== STORED DATA ==
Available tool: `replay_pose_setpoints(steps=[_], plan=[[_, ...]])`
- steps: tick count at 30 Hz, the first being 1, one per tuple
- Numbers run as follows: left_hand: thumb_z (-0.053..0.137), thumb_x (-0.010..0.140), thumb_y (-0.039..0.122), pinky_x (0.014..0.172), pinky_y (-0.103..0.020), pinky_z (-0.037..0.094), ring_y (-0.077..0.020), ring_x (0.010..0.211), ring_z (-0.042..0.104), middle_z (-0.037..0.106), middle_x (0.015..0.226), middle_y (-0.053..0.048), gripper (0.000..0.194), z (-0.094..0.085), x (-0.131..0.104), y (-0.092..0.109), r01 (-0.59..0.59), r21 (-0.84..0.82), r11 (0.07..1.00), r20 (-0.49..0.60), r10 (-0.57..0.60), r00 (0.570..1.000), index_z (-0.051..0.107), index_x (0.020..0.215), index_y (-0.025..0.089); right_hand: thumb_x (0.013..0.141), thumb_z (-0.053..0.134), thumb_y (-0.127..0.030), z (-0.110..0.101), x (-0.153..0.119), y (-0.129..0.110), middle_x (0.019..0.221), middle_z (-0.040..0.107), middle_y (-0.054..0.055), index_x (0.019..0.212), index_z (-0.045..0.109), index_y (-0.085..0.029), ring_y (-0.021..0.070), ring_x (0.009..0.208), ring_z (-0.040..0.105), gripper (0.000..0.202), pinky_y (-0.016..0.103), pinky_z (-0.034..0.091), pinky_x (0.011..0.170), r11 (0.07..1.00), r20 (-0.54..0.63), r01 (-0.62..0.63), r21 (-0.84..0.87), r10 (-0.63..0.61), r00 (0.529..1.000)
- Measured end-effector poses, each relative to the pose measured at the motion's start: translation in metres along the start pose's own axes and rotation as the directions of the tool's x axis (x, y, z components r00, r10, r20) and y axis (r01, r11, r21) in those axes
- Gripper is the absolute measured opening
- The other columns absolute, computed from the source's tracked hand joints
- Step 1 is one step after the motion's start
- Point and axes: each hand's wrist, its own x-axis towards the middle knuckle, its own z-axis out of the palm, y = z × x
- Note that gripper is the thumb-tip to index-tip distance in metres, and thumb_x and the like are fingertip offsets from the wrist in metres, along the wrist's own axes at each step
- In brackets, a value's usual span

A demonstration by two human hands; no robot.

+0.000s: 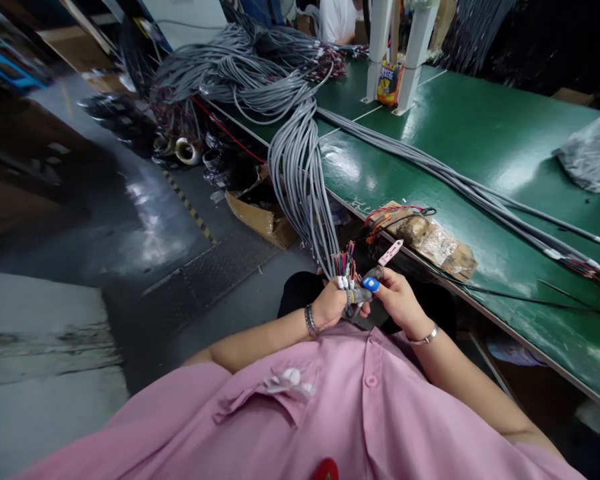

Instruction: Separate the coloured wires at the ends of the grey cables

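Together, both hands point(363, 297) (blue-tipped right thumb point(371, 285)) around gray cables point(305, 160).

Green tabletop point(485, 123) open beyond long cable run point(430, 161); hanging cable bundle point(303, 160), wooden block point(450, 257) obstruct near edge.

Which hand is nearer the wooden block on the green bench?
Right. The right hand is in front of the wooden block, toward the person; the left hand is farther off to its left, holding gray cables.
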Motion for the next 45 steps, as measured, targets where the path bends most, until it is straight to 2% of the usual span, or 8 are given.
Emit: replay_pose_setpoints(steps=[3, 9, 16, 21, 28, 31, 36, 45], plan=[[0.078, 0.067, 0.04, 0.046, -0.025, 0.046, -0.0142, 0.043, 0.059, 0.065, 0.053, -0.007, 0.031, 0.001, -0.002, 0.0, -0.032, -0.019, 0.999, -0.049, 0.031, 0.998, 0.068, 0.068, 0.01, 0.078, 0.072, -0.049, -0.002, 0.007, 0.002, 0.051, 0.061, -0.002, 0.076, 0.057, -0.022, 0.0166, 0.043, 0.057, 0.03, 0.029, 0.042, 0.048, 1.0, -0.018, -0.013, -0.012, 0.013, 1.0], [0.079, 0.065, 0.042, 0.051, -0.028, 0.052, -0.0155, 0.047, 0.061, 0.065, 0.055, -0.005, 0.033, 0.002, 0.0, -0.001, -0.075, -0.134, 0.988, -0.193, 0.048, 0.98, 0.067, 0.069, 0.011, 0.071, 0.079, -0.044, -0.012, 0.012, 0.017, 0.053, 0.052, -0.005, 0.064, 0.058, -0.019, 0.009, 0.048, 0.042, 0.033, 0.025, 0.035, 0.049, 0.998, -0.282, 0.056, -0.021, -0.059, 0.958], [0.078, 0.065, 0.042, 0.054, -0.029, 0.055, -0.0161, 0.052, 0.064, 0.067, 0.058, -0.005, 0.033, 0.0, 0.002, 0.001, -0.139, -0.182, 0.973, -0.282, 0.084, 0.956, 0.066, 0.07, 0.012, 0.073, 0.078, -0.041, -0.015, 0.005, 0.024, 0.06, 0.052, -0.004, 0.071, 0.062, -0.02, 0.0105, 0.054, 0.042, 0.026, 0.026, 0.038, 0.055, 0.998, -0.256, 0.059, -0.003, -0.057, 0.965], [0.08, 0.064, 0.04, 0.053, -0.028, 0.054, -0.0156, 0.051, 0.063, 0.067, 0.059, -0.005, 0.032, -0.001, 0.002, -0.001, -0.129, -0.157, 0.979, -0.278, 0.082, 0.957, 0.066, 0.07, 0.011, 0.079, 0.071, -0.046, -0.007, 0.007, 0.01, 0.069, 0.06, -0.002, 0.08, 0.063, -0.021, 0.011, 0.058, 0.049, 0.027, 0.026, 0.041, 0.057, 0.996, -0.223, 0.044, -0.072, -0.059, 0.973], [0.082, 0.061, 0.04, 0.052, -0.027, 0.053, -0.0175, 0.053, 0.065, 0.064, 0.054, -0.004, 0.034, 0.001, 0.002, -0.004, -0.088, -0.14, 0.986, -0.27, 0.047, 0.962, 0.065, 0.069, 0.011, 0.081, 0.067, -0.051, 0.01, 0.012, -0.009, 0.052, 0.06, -0.003, 0.077, 0.054, -0.023, 0.0154, 0.049, 0.055, 0.031, 0.03, 0.041, 0.054, 0.996, -0.04, 0.013, -0.087, -0.017, 0.999], [0.082, 0.06, 0.04, 0.051, -0.027, 0.053, -0.0161, 0.051, 0.063, 0.064, 0.055, -0.004, 0.034, 0.0, 0.002, -0.003, -0.1, -0.138, 0.985, -0.284, 0.057, 0.957, 0.064, 0.068, 0.011, 0.082, 0.067, -0.047, 0.005, 0.011, -0.005, 0.056, 0.063, -0.001, 0.076, 0.054, -0.022, 0.0152, 0.052, 0.057, 0.029, 0.028, 0.039, 0.053, 0.996, -0.053, -0.008, -0.084, 0.004, 0.999], [0.081, 0.061, 0.038, 0.051, -0.027, 0.053, -0.015, 0.049, 0.062, 0.065, 0.054, -0.004, 0.032, -0.001, 0.003, -0.003, -0.107, -0.13, 0.986, -0.283, 0.066, 0.957, 0.065, 0.067, 0.011, 0.078, 0.069, -0.052, -0.001, 0.011, 0.002, 0.055, 0.058, -0.003, 0.071, 0.054, -0.02, 0.0103, 0.049, 0.047, 0.035, 0.025, 0.036, 0.05, 0.99, -0.234, -0.026, -0.135, -0.007, 0.972], [0.08, 0.064, 0.036, 0.046, -0.026, 0.05, -0.0146, 0.044, 0.059, 0.065, 0.053, -0.004, 0.03, -0.002, 0.004, -0.009, -0.101, -0.089, 0.991, -0.257, 0.076, 0.964, 0.066, 0.069, 0.01, 0.079, 0.068, -0.047, 0.008, 0.009, -0.011, 0.054, 0.062, -0.002, 0.072, 0.051, -0.022, 0.0139, 0.05, 0.055, 0.031, 0.027, 0.04, 0.05, 0.989, -0.1, -0.024, -0.148, 0.009, 0.995]])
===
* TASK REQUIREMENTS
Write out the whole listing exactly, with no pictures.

* THE COMPLETED TASK
Available tool: `replay_pose_setpoints(steps=[_], plan=[[_, ...]])`
- steps: tick count at 30 Hz, the first being 1, one per tuple
- Numbers run as follows: left_hand: thumb_z (-0.053..0.137), thumb_x (-0.010..0.140), thumb_y (-0.039..0.122), pinky_x (0.014..0.172), pinky_y (-0.103..0.020), pinky_z (-0.037..0.094), ring_y (-0.077..0.020), ring_x (0.010..0.211), ring_z (-0.042..0.104), middle_z (-0.037..0.106), middle_x (0.015..0.226), middle_y (-0.053..0.048), gripper (0.000..0.194), z (-0.094..0.085), x (-0.131..0.104), y (-0.092..0.109), r01 (-0.59..0.59), r21 (-0.84..0.82), r11 (0.07..1.00), r20 (-0.49..0.60), r10 (-0.57..0.60), r00 (0.570..1.000), index_z (-0.051..0.107), index_x (0.020..0.215), index_y (-0.025..0.089); right_hand: thumb_x (0.013..0.141), thumb_z (-0.053..0.134), thumb_y (-0.127..0.030), z (-0.110..0.101), x (-0.153..0.119), y (-0.129..0.110), middle_x (0.019..0.221), middle_z (-0.040..0.107), middle_y (-0.054..0.055), index_x (0.019..0.212), index_z (-0.045..0.109), index_y (-0.085..0.029), ring_y (-0.021..0.070), ring_x (0.009..0.208), ring_z (-0.040..0.105), gripper (0.000..0.202), pinky_y (-0.016..0.103), pinky_z (-0.034..0.091), pinky_x (0.011..0.170), r11 (0.07..1.00), r20 (-0.54..0.63), r01 (-0.62..0.63), r21 (-0.84..0.87), r10 (-0.63..0.61), r00 (0.529..1.000)
- Measured end-effector poses, each relative to the pose measured at the motion's start: translation in metres along the start pose's own axes and rotation as the directions of the tool's x axis (x, y, z components r00, r10, r20) and y axis (r01, r11, r21) in those axes
- Gripper is the absolute measured opening
- The other columns absolute, computed from the source's tracked hand joints
- Step 1 is one step after the motion's start
- Point and axes: each hand's wrist, its own x-axis towards the middle knuckle, its own z-axis out of the palm, y = z × x
- Note that gripper is the thumb-tip to index-tip distance in metres, and thumb_x and the like are fingertip offsets from the wrist in metres, along the wrist's own axes at each step
- In brackets, a value's usual span

A demonstration by two human hands; no robot.

+0.000s: 

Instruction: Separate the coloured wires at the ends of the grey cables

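Together, both hands point(363, 297) (blue-tipped right thumb point(371, 285)) around gray cables point(305, 160).

Green tabletop point(485, 123) open beyond long cable run point(430, 161); hanging cable bundle point(303, 160), wooden block point(450, 257) obstruct near edge.

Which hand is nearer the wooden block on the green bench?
Right. The right hand is in front of the wooden block, toward the person; the left hand is farther off to its left, holding gray cables.
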Motion for the next 45 steps, as measured, targets where the path bends most, until it is straight to 2% of the usual span, or 8 are given.
Emit: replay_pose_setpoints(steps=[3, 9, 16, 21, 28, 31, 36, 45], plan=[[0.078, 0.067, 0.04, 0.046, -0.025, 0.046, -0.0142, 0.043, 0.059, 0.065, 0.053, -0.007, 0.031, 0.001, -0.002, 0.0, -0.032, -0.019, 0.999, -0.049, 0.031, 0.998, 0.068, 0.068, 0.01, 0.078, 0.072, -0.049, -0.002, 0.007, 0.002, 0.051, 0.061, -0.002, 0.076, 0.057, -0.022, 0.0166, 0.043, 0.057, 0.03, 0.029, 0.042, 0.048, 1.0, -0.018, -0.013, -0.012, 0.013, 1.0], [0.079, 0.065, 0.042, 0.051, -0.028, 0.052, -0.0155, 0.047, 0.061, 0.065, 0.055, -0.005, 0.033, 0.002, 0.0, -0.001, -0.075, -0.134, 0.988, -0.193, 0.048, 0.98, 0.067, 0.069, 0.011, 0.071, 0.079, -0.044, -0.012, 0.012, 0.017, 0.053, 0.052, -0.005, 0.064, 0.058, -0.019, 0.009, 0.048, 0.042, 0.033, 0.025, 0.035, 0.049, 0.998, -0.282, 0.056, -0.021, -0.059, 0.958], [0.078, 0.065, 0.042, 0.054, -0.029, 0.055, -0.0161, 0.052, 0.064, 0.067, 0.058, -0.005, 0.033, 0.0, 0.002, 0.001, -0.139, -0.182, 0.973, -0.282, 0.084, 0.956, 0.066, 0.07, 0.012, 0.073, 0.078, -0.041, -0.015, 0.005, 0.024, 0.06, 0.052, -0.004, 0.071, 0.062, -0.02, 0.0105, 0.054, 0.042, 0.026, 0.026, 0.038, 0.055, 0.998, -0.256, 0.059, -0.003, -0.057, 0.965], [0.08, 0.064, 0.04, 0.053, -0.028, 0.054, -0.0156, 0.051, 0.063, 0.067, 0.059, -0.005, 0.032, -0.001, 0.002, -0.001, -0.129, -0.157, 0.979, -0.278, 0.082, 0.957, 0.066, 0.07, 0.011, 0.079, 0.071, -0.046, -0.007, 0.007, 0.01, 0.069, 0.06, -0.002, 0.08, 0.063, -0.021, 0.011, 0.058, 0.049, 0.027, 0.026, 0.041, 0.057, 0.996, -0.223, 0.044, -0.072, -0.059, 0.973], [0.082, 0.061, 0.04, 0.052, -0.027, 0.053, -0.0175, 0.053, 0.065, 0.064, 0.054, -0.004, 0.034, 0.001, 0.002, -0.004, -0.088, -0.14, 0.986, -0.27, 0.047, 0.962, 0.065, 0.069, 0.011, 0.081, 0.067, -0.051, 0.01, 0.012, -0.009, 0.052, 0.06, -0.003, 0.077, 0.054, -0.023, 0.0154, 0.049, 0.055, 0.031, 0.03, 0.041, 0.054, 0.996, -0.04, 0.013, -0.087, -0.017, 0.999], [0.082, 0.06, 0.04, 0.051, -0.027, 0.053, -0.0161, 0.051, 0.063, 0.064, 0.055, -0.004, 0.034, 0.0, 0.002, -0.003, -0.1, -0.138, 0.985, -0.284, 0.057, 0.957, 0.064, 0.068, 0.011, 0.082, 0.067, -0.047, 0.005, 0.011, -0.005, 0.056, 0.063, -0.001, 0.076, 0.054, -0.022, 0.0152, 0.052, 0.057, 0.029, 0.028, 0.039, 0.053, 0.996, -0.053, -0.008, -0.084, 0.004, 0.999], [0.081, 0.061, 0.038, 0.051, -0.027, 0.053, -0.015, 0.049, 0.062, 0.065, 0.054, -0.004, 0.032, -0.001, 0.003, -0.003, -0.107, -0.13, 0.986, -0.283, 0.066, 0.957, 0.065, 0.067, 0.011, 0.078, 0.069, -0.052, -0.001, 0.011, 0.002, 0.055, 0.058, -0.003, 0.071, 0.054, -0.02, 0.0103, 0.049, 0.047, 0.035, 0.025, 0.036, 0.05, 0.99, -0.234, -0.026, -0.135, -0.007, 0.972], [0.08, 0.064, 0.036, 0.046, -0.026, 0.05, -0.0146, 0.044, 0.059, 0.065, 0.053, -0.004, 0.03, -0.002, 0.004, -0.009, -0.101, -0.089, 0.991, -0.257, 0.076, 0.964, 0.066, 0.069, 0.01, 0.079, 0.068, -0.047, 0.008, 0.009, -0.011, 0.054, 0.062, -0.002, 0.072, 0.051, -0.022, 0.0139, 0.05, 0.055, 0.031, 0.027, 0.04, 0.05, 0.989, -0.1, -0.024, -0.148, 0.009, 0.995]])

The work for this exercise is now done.